Two changes are made so the job now looks like this.
  • Before an update runs, the files are pushed to some place where they can be downloaded. (No change here.)
  • Kill time polling the file location, waiting for the file to be created externally. (The old app is still around. We could run it if we wanted to.) 
  • After the update, download the results from the external location.
This file-copy-and-parallel-run dance can, of course, be optimized if you take whole streams of edit-update processing and convert them as a whole.

Yes, But, The COBOL Is Complicated

No. It's not.

It's a lot of code working around language limitations. There aren't many design patterns, and they're easy to find.
  1. Read, Validate, Write. The validation is quirky, but generally pretty easy to understand. In the long run, the whole thing is a JSONSchema document. But for now, there may be some data cleansing or transformation steps buried in here.
  2. Merged Reading. Execute the Transaction. Write. The transaction execution updates are super important. These are the state changes in object classes. They're often entangled among bad representations of data. 
  3. Cached Data. A common performance tweak is to read reference data ("Lookups") into an array. This was often hellishly complex because... well... COBOL. It was a Python dict, for the love of God, there's nothing to it. Now. Then. Well. It was tricky.
  4. Accumulators. Running totals and counts were essential for audit purposes. The updates could be hidden anywhere. Anywhere. Not part of the overall purpose, but necessary anyway.
  5. Parameter Processing. This can be quirky. Some applications had a standard dataset with parameters like the as-of-date for the processing. Some applications prompted an operator. Some had other quirky ways of handling the parameters.
The bulk of the code isn't very complex. It's quirky. But not complicated.

The absolute worst applications were summary reports with a hierarchy. We called these "control break" reports. I don't know why. Each level of the hierarchy had its own accumulators. The data had to be properly sorted. It was complicated. 

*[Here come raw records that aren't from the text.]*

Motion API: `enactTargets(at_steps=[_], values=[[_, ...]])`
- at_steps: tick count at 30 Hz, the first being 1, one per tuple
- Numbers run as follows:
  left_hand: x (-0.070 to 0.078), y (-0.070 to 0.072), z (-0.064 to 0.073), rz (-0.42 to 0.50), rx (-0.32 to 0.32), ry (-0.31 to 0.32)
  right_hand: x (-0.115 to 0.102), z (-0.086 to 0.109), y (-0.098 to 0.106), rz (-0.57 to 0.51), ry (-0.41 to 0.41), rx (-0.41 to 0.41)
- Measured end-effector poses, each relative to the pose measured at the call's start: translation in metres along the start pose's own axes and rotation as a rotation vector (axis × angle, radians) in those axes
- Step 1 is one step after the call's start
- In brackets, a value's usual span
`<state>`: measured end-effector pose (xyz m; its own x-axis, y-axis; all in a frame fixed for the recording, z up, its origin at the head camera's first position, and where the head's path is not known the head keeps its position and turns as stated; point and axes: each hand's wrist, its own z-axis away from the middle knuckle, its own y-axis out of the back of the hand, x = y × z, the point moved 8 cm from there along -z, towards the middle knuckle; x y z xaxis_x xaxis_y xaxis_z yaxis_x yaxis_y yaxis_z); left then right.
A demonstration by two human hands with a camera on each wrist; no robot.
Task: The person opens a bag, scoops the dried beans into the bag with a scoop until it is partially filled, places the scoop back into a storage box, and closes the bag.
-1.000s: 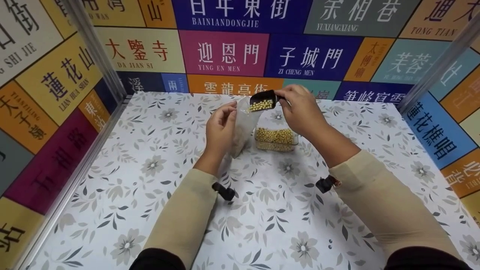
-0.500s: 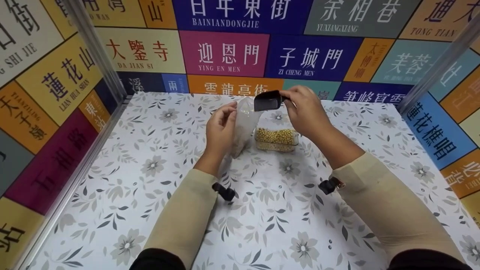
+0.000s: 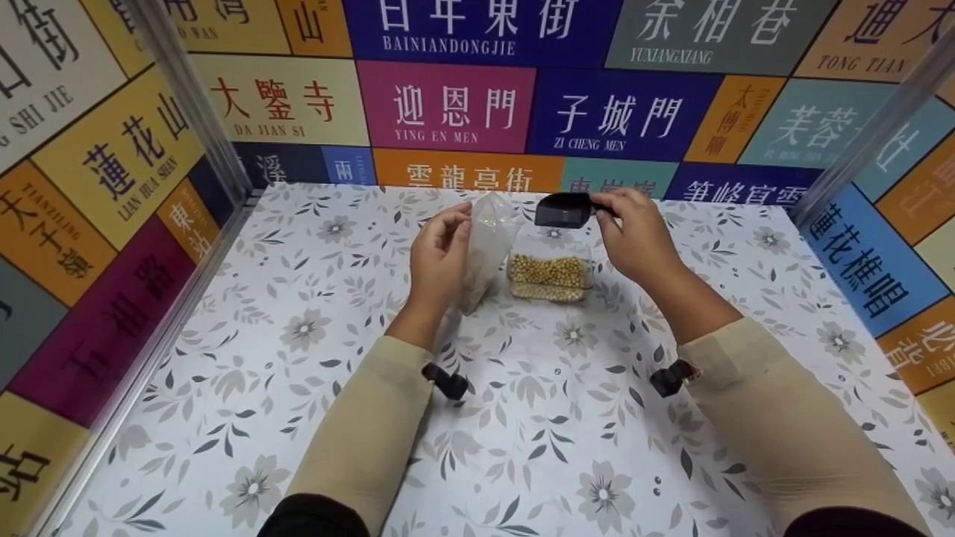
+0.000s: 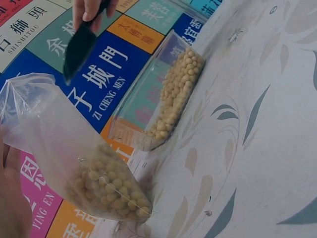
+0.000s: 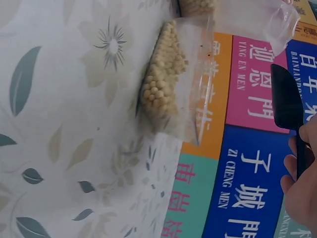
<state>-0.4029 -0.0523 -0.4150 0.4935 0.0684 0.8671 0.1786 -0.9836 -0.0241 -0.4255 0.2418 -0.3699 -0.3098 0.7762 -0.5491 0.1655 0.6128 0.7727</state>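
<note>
My left hand [image 3: 440,250] grips the upper side of a clear plastic bag [image 3: 489,242], which stands with its mouth upward. Soybeans [image 4: 111,191] fill the bottom of that bag in the left wrist view. A black scoop [image 3: 563,210] is held by its handle in my right hand [image 3: 634,231], above and behind the clear box, right of the bag. No beans show in the scoop's dark bowl. The clear plastic box [image 3: 550,294] sits on the table right of the bag, partly filled with more soybeans [image 5: 163,74].
A white cloth with grey flowers and leaves covers the table [image 3: 522,432]. Behind it rises a wall panel [image 3: 448,104] of coloured blocks with writing. Metal posts [image 3: 198,97] stand at the corners.
Beans lay in the scoop at the bag's mouth a second ago; now its bowl shows none. My right hand has moved it rightward and slightly down, away from the bag. My left hand stayed still.
</note>
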Motion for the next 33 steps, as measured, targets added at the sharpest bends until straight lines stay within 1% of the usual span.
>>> enactTargets(at_steps=[4,7,9,13,17,20,27,33], values=[[-0.012,0.000,-0.003,-0.008,-0.004,-0.008,0.014,0.002,-0.009,0.060,-0.039,-0.076],[-0.016,0.002,-0.004,-0.014,-0.014,-0.018,0.021,0.003,-0.018,0.135,-0.049,-0.142],[-0.017,0.002,-0.004,-0.010,-0.023,-0.023,0.023,0.004,-0.023,0.175,-0.045,-0.166],[-0.017,0.003,-0.004,-0.003,-0.031,-0.029,0.024,0.006,-0.030,0.227,-0.022,-0.167],[-0.017,0.003,-0.004,-0.013,-0.026,-0.017,0.023,0.007,-0.032,0.268,0.014,-0.138],[-0.018,0.003,-0.004,-0.020,-0.027,-0.008,0.023,0.006,-0.035,0.300,0.025,-0.136],[-0.018,0.002,-0.005,-0.011,-0.022,-0.001,0.021,0.007,-0.046,0.386,0.031,-0.209],[-0.017,0.001,-0.005,-0.019,-0.024,-0.007,0.017,0.005,-0.052,0.415,0.020,-0.257]])
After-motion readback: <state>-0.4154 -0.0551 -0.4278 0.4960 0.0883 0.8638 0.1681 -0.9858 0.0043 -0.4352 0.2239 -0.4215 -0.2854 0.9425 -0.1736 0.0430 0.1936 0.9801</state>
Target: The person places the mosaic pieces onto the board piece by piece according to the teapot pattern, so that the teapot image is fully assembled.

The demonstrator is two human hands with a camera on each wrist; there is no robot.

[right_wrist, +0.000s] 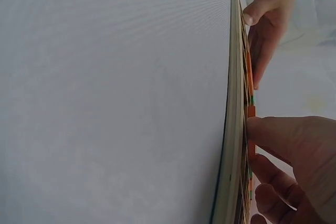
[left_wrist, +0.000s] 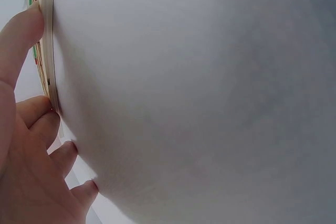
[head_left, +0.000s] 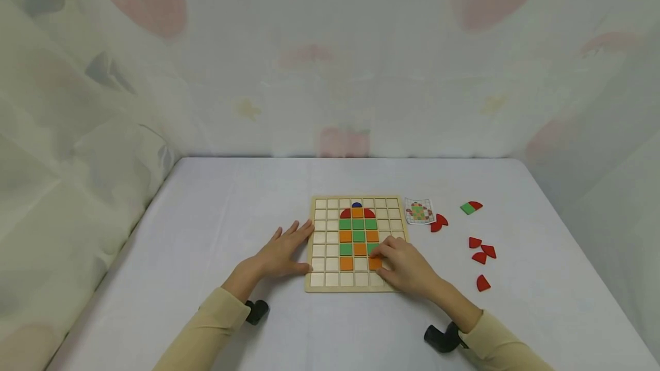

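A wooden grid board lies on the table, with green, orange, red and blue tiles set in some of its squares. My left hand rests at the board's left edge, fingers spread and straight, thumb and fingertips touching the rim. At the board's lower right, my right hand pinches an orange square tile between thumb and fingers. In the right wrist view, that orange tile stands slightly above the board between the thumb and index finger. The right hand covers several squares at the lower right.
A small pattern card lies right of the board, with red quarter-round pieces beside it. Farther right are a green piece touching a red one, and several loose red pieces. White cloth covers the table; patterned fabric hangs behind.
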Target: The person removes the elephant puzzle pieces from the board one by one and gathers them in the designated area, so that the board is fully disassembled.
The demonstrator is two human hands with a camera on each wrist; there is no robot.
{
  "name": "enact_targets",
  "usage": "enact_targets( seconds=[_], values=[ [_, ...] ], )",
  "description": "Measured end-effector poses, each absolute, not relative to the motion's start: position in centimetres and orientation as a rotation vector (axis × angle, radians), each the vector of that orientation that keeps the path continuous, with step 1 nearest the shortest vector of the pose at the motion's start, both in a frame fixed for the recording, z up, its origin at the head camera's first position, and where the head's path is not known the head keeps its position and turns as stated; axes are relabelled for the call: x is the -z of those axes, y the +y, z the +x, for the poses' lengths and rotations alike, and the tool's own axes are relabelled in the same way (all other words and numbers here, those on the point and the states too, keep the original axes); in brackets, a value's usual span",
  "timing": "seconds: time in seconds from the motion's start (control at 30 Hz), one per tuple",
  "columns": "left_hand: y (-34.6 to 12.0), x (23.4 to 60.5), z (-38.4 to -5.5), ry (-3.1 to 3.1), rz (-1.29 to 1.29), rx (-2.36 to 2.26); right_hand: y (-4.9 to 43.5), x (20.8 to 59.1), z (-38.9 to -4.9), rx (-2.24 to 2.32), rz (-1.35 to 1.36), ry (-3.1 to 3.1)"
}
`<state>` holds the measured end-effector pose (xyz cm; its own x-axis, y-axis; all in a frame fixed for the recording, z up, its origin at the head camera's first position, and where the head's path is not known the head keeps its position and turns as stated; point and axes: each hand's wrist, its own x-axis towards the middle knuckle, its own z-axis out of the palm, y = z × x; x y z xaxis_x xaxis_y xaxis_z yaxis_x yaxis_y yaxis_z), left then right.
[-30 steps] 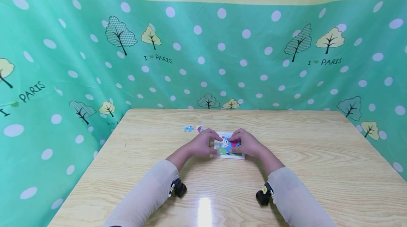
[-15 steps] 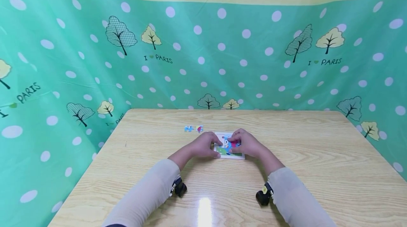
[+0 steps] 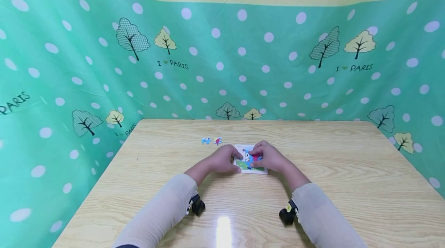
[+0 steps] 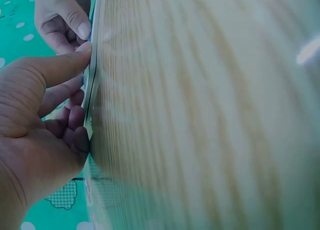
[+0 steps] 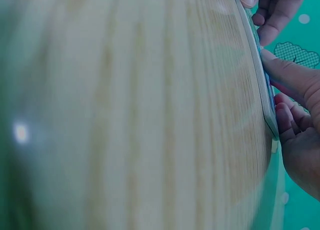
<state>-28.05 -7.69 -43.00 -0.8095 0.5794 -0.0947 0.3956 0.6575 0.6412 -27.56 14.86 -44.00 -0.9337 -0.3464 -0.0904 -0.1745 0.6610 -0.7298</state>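
In the head view a small jigsaw puzzle board (image 3: pixel 259 171) lies flat on the table, with a white rim and a picture of a blue figure on green ground. My left hand (image 3: pixel 224 159) grips its left side, thumb at the front left corner and index finger over the picture. My right hand (image 3: pixel 272 158) reaches over the right side, where thumb and index finger pinch a puzzle piece (image 3: pixel 256 157) with red on it; part of it is covered by the hand. Both wrist views show the board only edge-on, with the left thumb (image 4: pixel 75 57) and right thumb (image 5: pixel 280 64) at its edge.
Two loose puzzle pieces lie behind the left hand: a blue one (image 3: pixel 206 140) and one with red on it (image 3: pixel 218 140). The wooden table (image 3: pixel 156 155) ends at a green dotted curtain (image 3: pixel 222 70) at the back and sides.
My left hand has shifted slightly, its index finger coming down a little toward the board's left side. The right hand, board and loose pieces look the same.
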Motion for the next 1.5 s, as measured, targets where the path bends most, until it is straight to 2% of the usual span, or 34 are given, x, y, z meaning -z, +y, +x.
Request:
enact_targets(
  seconds=[0.33, 0.83, 1.5],
  values=[
    [-7.4, 43.4, -28.2, 2.580, 0.685, -0.966, 14.9, 44.1, -27.7, 1.137, -0.430, 2.643],
    [-8.1, 43.6, -28.1, 2.529, 0.742, -1.152, 15.1, 43.9, -27.6, 1.115, -0.472, 2.653],
    [-9.1, 43.9, -28.1, 2.392, 0.597, -1.400, 15.2, 44.1, -27.6, 1.106, -0.489, 2.653]
  ],
)
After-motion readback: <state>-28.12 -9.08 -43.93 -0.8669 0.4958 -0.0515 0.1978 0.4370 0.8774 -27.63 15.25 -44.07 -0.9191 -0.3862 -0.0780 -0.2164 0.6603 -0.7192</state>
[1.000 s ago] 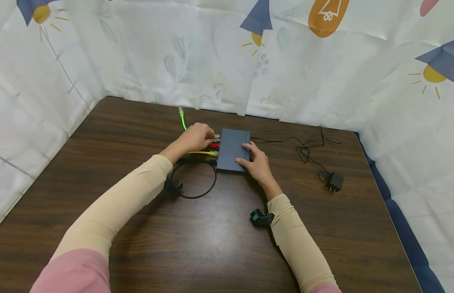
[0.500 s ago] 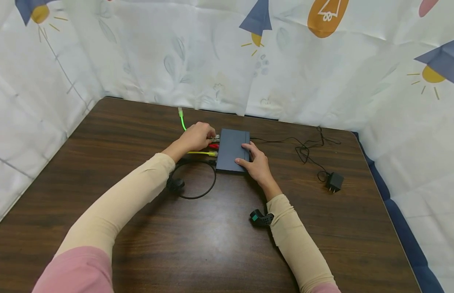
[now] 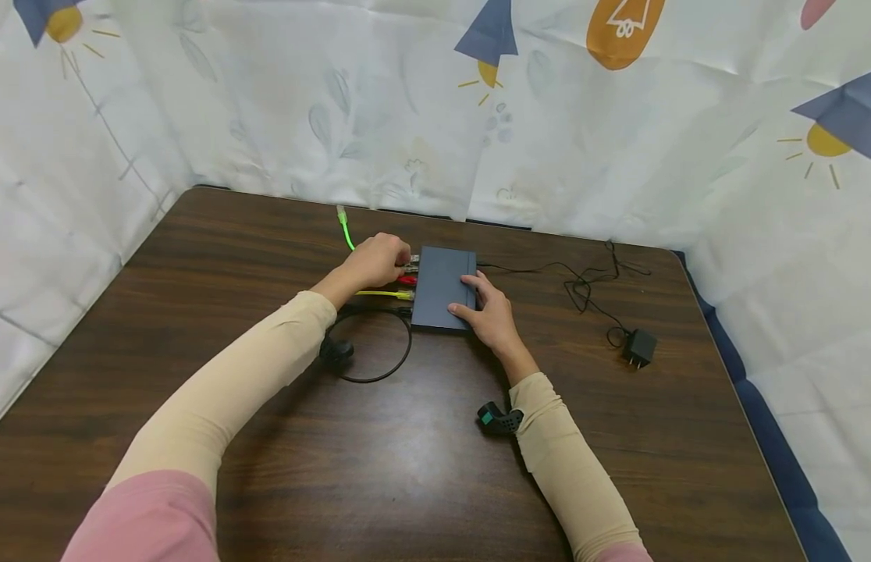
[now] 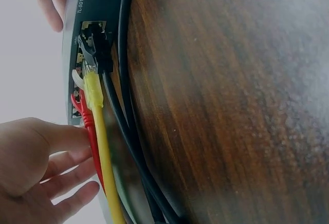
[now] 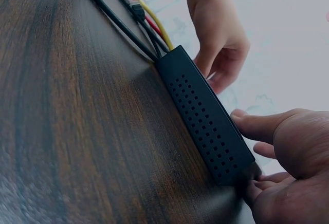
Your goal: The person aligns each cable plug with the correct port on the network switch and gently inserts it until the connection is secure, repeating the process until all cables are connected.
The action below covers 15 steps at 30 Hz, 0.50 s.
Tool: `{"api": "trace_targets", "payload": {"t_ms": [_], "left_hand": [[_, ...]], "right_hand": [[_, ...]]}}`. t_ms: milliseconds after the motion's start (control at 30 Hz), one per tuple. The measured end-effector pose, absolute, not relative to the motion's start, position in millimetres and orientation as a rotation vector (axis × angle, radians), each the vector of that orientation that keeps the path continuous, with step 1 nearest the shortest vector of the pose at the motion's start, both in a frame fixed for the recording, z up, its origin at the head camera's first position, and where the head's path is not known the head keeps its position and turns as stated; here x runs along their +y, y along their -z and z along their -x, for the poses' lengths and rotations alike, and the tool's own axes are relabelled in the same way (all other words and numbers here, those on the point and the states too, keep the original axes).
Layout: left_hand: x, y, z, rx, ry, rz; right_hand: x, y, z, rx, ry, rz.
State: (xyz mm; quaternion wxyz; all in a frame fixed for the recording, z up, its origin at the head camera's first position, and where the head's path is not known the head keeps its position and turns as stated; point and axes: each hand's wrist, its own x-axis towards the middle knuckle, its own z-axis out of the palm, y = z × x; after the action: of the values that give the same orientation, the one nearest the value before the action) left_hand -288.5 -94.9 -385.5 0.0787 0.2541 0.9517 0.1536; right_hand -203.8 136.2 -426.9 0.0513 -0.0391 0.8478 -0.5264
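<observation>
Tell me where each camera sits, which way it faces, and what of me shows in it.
Head: worn on your head, looking forward and down at the table and box; left hand, right hand and both arms show.
Left wrist: facing the box's cable side; your left hand shows, plus right-hand fingertips at top left.
Right wrist: facing the box's side with small holes; both hands show.
Both wrist views share the box and yellow cable.

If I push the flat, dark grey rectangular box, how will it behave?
The dark grey box should slide rather than tip, lying low on the brown wood-grain table. It may drag or twist, with the thin yellow cable running to one side. Its vented side suggests a fairly light, hollow shell.
</observation>
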Motion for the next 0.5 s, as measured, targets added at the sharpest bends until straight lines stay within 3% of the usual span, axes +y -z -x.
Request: {"api": "trace_targets", "payload": {"t_ms": [500], "left_hand": [[-92.1,391.2,296.0,2.818,-0.452,-0.736]], "right_hand": [[137.1,427.7,205.8,2.581,1.592,0.108]]}}
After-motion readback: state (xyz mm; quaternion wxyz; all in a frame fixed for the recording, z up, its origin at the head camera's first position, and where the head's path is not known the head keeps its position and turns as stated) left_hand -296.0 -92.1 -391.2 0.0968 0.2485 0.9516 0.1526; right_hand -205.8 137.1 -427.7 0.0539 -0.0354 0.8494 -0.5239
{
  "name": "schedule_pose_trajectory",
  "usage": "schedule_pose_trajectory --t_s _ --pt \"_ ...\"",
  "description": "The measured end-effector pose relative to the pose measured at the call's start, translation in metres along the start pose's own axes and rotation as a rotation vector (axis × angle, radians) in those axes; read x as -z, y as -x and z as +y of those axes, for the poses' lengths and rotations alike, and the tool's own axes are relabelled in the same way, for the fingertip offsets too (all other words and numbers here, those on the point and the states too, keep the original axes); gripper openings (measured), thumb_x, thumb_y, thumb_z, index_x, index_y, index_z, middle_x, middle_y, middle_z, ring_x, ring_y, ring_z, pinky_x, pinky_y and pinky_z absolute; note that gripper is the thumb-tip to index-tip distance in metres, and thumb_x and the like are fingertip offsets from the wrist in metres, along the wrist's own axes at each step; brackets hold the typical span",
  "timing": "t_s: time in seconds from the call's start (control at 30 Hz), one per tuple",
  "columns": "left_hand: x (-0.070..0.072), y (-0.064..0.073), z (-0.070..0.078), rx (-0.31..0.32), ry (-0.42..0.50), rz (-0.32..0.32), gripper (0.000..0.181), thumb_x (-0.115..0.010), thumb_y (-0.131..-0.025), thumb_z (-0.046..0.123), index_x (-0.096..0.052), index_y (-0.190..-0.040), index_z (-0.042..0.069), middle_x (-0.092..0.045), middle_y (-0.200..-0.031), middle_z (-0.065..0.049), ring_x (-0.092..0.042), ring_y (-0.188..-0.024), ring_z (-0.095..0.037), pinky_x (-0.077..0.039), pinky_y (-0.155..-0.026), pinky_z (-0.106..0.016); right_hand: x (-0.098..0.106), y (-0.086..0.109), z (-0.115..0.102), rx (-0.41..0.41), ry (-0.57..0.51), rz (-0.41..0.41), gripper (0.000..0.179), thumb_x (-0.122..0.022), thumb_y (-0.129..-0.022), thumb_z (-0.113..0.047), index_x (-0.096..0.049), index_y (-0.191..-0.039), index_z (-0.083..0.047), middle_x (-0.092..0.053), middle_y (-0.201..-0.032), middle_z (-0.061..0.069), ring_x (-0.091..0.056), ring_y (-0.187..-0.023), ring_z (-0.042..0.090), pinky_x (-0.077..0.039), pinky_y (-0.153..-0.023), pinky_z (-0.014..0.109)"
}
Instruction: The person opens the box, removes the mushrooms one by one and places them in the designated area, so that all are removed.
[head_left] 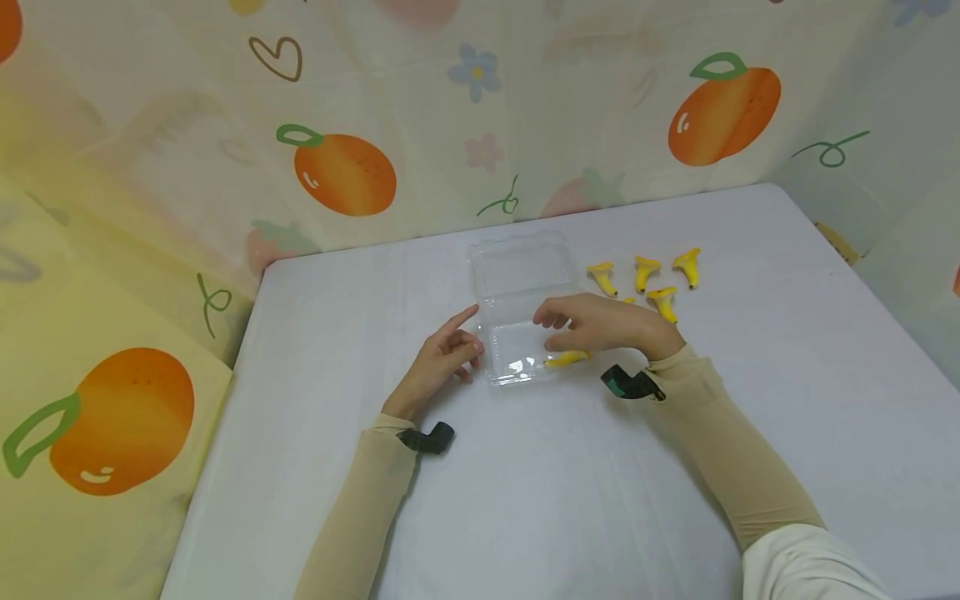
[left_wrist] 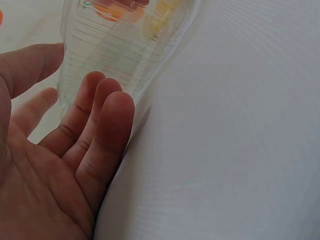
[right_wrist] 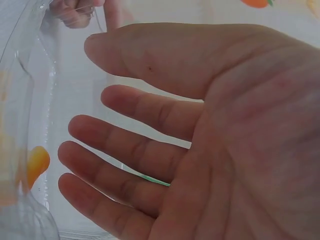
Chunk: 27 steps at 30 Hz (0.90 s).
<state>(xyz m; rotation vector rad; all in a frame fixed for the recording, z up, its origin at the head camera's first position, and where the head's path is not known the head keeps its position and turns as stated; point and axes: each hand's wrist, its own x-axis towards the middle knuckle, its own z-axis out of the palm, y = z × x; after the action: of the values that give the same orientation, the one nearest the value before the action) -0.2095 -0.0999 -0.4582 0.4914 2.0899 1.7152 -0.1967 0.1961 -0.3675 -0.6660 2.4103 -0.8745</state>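
Observation:
A clear plastic clamshell box [head_left: 517,329] lies on the table with its lid [head_left: 521,265] folded back. In it, near the front right corner, is a small yellow trumpet-shaped piece [head_left: 567,358], partly seen through the plastic wall [right_wrist: 37,165]. My left hand [head_left: 442,358] is at the box's left side, fingers relaxed, fingertips [left_wrist: 115,112] right at the wall in the left wrist view. Over the box's right half, my right hand [head_left: 592,323] holds nothing; its fingers [right_wrist: 130,145] are spread and slightly bent in the right wrist view.
Several more yellow trumpet-shaped pieces [head_left: 647,271] lie right of the lid, one of them mostly hidden behind my right hand. A white cloth covers the table [head_left: 525,483]. Behind it hangs a curtain [head_left: 420,108] printed with oranges.

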Motion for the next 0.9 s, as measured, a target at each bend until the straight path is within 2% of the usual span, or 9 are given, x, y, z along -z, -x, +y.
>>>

Do Not Convert these. Find any data cleansing or transformation and simply pour the data into a CSV file and let the users put it into a spreadsheet.

Right now. We have to keep the lights on. COBOL apps have to be kept operational to manage unemployment benefits through the pandemic.

But once we're out of this. We need to get rid of the COBOL.

And we need to recognize that all code expires and we need to plan for expiration.